Brief
What is needed is the number of lines below that contain the string "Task", with no other text.
====== Data provided
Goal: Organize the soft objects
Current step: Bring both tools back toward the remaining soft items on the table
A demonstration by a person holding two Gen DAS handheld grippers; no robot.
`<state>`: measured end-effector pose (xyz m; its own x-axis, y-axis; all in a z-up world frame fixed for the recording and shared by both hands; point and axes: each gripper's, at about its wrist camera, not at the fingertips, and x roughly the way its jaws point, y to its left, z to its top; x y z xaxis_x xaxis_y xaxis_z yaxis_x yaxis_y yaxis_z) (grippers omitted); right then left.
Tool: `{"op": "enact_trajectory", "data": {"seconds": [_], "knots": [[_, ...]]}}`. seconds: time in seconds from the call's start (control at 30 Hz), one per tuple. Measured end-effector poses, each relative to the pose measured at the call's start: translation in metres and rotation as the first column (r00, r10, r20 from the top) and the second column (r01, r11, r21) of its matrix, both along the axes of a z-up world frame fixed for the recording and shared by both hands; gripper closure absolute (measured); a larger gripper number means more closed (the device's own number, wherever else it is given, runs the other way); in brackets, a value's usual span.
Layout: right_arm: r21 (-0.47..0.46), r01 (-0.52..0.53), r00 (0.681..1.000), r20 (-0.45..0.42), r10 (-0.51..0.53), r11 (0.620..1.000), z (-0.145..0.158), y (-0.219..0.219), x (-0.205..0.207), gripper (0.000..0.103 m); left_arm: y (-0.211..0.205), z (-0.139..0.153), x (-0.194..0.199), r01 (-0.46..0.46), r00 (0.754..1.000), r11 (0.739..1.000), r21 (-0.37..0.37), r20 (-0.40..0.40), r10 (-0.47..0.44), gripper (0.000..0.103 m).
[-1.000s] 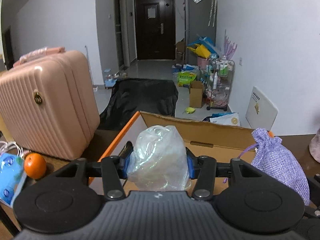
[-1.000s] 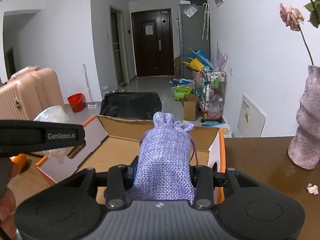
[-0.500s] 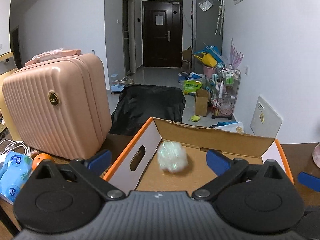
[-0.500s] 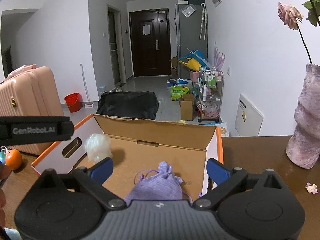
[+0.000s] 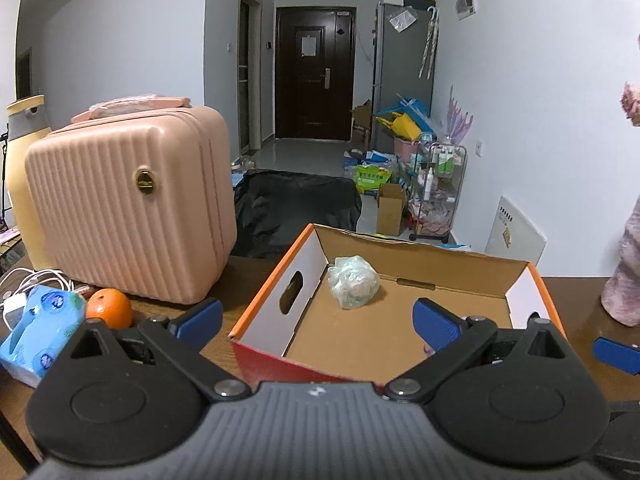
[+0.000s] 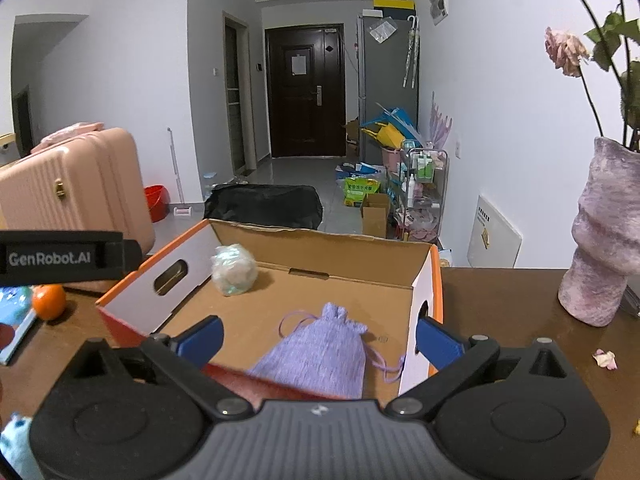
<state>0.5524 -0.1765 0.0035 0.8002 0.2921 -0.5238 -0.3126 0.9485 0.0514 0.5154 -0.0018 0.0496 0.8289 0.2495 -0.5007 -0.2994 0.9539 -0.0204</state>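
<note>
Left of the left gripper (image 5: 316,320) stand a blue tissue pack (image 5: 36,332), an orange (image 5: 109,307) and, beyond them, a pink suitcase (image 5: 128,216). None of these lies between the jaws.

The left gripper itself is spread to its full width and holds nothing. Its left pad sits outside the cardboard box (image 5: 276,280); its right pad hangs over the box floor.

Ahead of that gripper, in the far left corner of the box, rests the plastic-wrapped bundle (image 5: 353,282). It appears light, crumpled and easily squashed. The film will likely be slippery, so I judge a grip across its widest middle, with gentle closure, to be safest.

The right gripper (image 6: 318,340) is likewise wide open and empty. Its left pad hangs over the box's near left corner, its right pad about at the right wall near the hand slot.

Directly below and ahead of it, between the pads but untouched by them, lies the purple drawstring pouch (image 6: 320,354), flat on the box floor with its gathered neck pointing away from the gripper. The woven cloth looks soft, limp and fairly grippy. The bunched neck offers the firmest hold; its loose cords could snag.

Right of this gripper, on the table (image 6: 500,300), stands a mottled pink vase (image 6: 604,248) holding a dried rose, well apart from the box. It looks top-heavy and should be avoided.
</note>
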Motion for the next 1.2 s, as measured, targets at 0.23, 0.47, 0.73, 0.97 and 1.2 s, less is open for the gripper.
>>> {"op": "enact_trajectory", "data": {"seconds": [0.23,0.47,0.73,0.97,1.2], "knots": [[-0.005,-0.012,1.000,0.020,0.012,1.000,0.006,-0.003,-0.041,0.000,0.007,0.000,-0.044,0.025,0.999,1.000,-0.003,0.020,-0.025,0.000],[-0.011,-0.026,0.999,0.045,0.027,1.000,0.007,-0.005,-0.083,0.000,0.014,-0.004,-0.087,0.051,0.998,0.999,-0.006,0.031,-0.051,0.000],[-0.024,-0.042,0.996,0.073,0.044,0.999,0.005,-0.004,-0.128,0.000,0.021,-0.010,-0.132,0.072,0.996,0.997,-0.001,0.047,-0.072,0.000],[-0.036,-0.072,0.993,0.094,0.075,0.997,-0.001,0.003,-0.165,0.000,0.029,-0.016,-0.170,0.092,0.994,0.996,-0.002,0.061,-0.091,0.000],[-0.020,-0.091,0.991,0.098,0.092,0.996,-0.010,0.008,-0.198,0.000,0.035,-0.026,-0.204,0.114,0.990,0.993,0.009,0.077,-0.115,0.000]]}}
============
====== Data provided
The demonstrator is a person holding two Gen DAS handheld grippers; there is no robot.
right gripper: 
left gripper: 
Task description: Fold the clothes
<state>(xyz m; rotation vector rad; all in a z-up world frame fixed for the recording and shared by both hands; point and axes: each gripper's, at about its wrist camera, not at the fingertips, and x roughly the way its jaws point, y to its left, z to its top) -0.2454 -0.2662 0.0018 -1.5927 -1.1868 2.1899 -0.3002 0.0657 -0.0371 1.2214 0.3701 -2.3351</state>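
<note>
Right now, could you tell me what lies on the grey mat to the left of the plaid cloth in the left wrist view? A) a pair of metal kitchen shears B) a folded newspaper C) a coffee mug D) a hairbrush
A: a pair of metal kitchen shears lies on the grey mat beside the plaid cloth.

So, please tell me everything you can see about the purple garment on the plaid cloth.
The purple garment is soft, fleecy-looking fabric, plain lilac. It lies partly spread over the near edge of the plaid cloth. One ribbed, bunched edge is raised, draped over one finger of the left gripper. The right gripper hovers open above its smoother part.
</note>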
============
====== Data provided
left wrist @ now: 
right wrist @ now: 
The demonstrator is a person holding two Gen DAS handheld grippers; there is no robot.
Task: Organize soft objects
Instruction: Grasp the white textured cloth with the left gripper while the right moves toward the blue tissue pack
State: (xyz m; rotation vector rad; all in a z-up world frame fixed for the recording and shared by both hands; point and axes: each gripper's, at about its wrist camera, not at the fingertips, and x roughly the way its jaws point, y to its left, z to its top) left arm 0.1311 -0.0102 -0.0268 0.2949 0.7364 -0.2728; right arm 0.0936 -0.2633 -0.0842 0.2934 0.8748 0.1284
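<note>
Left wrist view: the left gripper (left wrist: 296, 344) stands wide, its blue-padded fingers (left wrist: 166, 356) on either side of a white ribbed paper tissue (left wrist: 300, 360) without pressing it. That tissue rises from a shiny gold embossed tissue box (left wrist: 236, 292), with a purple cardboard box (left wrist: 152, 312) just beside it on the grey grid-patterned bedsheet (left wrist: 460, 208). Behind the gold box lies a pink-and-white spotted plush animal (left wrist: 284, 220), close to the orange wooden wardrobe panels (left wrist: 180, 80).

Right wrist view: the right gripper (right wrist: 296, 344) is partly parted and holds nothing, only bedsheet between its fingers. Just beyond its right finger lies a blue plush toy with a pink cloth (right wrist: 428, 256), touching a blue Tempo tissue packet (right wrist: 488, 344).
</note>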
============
Result of the exercise
2